The Behemoth ship is described as a salvaged ship never meant to be a warship.  It is completely unsuited to what it’s being used for but it has a great paintjob.  The Behemoth is Ashford.  Ashford is a politician.  He’s not a soldier, he’s not a terrorist.  Ashford’s worst fear is that he’s going to be embarrassed and as someone who has never done this kind of high stakes political military science captaining before there is a very high probability he will be.

It’s really not clear why this previously unmentioned motherfucker is in charge of the OPA faction for this book.  We are just told “it’s politics.”  The OPA has gone legit and making the bosses happy is something one must sometimes do when you go legit.  But the lack of explanation is unusual in the Expanse Series.  We never find out who in the OPA was so pro-Ashford they were able to force Fred Johnson to put him in command.  Ashford is here to be an obstructive bureaucrat because if everyone worked together efficiently there would be no story.  Bull is charged with this quest by Fred Johnson, “please try to make everyone work together efficiently” with Ashford as the prime obstacle to that goal.

To quote Bull summarizing the situation, “We’re heading out to throw gang signs at Earth and Mars while the Ring does a bunch of scary alien mystery stuff.
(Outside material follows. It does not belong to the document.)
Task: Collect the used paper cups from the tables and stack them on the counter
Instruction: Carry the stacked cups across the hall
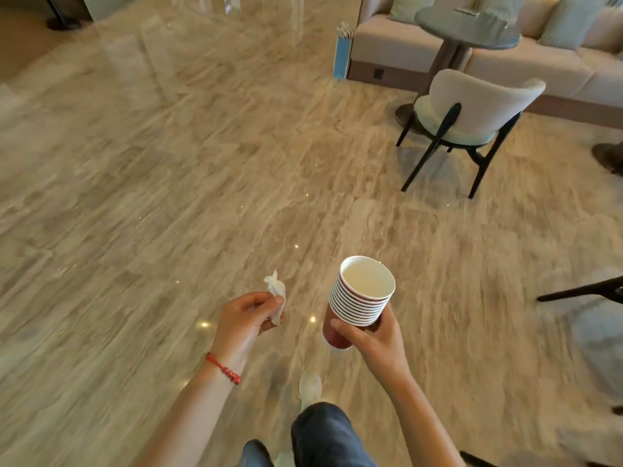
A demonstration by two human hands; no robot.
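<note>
The polished stone floor (202,163) fills most of the view, and the blur across it, with one shoe (310,387) stepping ahead, suggests a carrying leg of the job: walking with what has been gathered, either toward another table or toward the counter, which is not in sight. A long sofa (387,45) runs along the far right, with one round table (468,28) in front of it; its surface shows no cup that I can make out. One pale chair (472,109) stands near it, and a second chair's dark legs (580,289) poke in at the right edge.

The right hand (374,335) has its grip wrapped around the lower part of one nested cup stack (360,298), roughly ten rims counted, held upright. The left hand (242,318) pinches one crumpled tissue (276,291). Next comes reaching the counter and setting the stack down upright.
</note>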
We’ve got a crew that’s never worked together, a ship that’s half salvage, and not enough time to shake it all down. Sure it’s a problem, but it’s not one we can fix, so we’ll do it anyway. Worst can happen is we’ll all die.”

It’s not the strongest writing in the series and you can see the authors’ thumbs on the scale in this decision. The half-hearted defense I can make to appointing a politician like Ashford to captain the OPA ship is that this is a political mission.  The OPA doesn’t need a violent extremist, they need a glad handing politician.  The Earth fleet even includes a contingent of artists, poets, philosophers, and religious leaders.
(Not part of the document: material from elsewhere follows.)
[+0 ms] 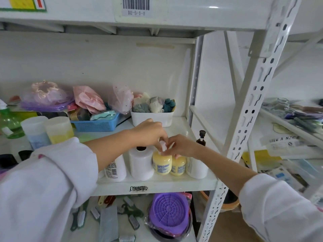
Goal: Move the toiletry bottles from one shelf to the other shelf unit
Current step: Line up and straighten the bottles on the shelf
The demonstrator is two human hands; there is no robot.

Anna is one of those religious leaders.  Although she wouldn’t consider herself a leader.  Really Anna’s there more because where she lives on the moon of Europa made it convenient for her to join the fleet and they didn’t have any Methodist representation.

Initially Anna doesn’t want to go.  She applied for this thing years ago and now that humanity is actually going to the Ring she’d rather stay.  In contrast to the TV show, it’s helpful to remember that in the book we’re about three years after the last book.  It took all that time for The Ring to form after it launched off Venus and humanity to decide to do something about it.  Anna’s wife encourages her to go to The Ring which reminds me of Ned and Catelyn.  Anna’s wife Nono tells her, and the audience, that Anna is an amazing public speaker.  She and their daughter Namono will wait for Anna to come back to their families in Uganda and Russia.
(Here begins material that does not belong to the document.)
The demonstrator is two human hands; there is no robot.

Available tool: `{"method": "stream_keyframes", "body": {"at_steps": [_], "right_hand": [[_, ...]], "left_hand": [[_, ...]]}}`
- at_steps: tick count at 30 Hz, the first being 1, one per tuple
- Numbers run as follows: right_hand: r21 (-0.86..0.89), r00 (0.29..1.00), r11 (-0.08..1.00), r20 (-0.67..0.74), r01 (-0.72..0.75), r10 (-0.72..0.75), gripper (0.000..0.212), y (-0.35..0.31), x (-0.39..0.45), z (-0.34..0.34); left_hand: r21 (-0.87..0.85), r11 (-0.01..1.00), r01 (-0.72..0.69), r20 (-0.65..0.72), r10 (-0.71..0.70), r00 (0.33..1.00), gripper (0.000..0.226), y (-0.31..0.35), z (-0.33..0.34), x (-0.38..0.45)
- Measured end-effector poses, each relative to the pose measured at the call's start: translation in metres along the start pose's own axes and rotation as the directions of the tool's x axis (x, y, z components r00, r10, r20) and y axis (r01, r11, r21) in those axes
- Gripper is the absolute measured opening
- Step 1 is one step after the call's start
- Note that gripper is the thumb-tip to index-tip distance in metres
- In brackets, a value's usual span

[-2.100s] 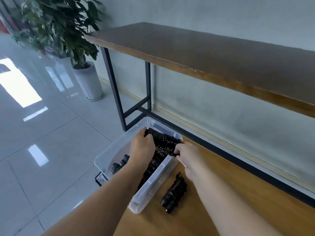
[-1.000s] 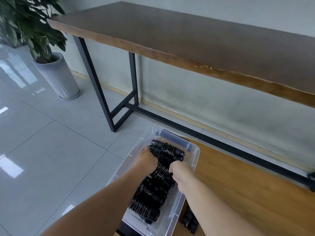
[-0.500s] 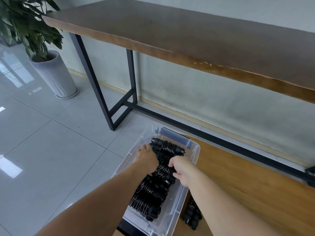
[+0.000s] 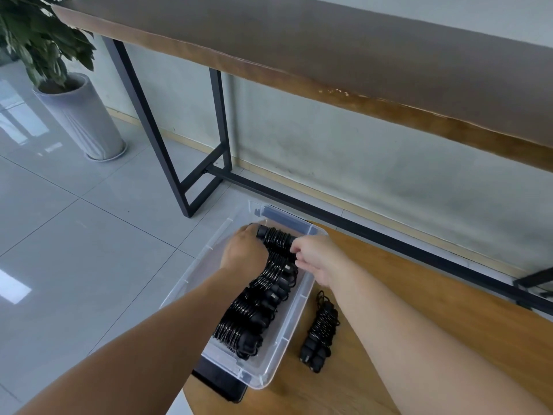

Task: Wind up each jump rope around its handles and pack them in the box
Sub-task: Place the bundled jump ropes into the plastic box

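A light wooden bench (image 4: 449,339) carries a clear plastic box (image 4: 294,320); beside it lies one wound black jump rope (image 4: 320,330).

There are no words, numbers, labels or signs to read anywhere here.
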State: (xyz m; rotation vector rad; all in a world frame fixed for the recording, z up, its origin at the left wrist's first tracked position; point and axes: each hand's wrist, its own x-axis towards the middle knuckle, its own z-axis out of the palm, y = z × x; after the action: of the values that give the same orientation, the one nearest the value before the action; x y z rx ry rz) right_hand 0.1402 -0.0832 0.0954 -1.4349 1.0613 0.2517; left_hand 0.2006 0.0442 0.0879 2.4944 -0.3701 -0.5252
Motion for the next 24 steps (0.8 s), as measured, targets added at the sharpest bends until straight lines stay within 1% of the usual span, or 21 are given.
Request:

This group of artists and scholars on the Earth ship is referred to as “The Dog & Pony Show.”  To me these civilians are like if the Ridley Scott Alien Prequel movie, Prometheus, took place in an election year.  What will humanity find at the Ring?  What should they do about it?  No one have the slightest damn clue.  But this could very well be first contact.  And Earth’s Secretary General wants to make sure that Earth, and the millions of voters who watch Earth’s biggest evangelist preacher online, know that he’s doing everything he can at this time.

The text makes a point to mention that the fleets of Earth and Mars are heavily depleted after the battles of the first two books.  This is meant to be a scientific and political mission, all factions of humanity united in the face of First Contact.  What that means in practical terms though is that the Earth Navy can’t handle everything on their own.

To that end, independent contractors!  Clarissa Mao is aboard one of these civilian contractor ships disguised as a repair tech managing three other techs.  An eagle eyed viewer might notice that the techs she manages, Stanni, Bob, and Ren, are a reference to the Baratheon brothers from ASOI&F.  Who doesn’t love the occasional easter egg?  The three of them know that their boss, disguised as Melba, is not qualified for her job.  But she knows enough to follow through on her plan.

Clarissa’s second chapter gives us her whole plan.  Clarissa plants a bomb on an Earth ship, the Seung Un.  She has a fake video of Holden saying there’s a bomb on every UN ship and claiming the ring for the OPA.  She’s working with the sound guy on the documentary crew on the Rocinante.  She’s spent a fortune on fake ids, getting this job, the bomb, the video, her implants.  We the audience know the plan and we know why.  There is no mystery, there is just the Hitchcockian suspense of “There’s a bomb under someone’s table and Holden is going to be blamed for it.”

After planting the bomb, Clarissa wants to celebrate.  For her celebration, Clarissa wants to be honest with someone, so she tells Ren that she’s not qualified for her job.  This is kind of a buffer conversation but it’s also foreshadowing.  Ren points out the fucking elephant in the room, that this fleet is flying out towards an Alien Ring that killed a million people on Eros and everyone is scared shitless.  I kind of wish the book dwelt on that fear a bit more.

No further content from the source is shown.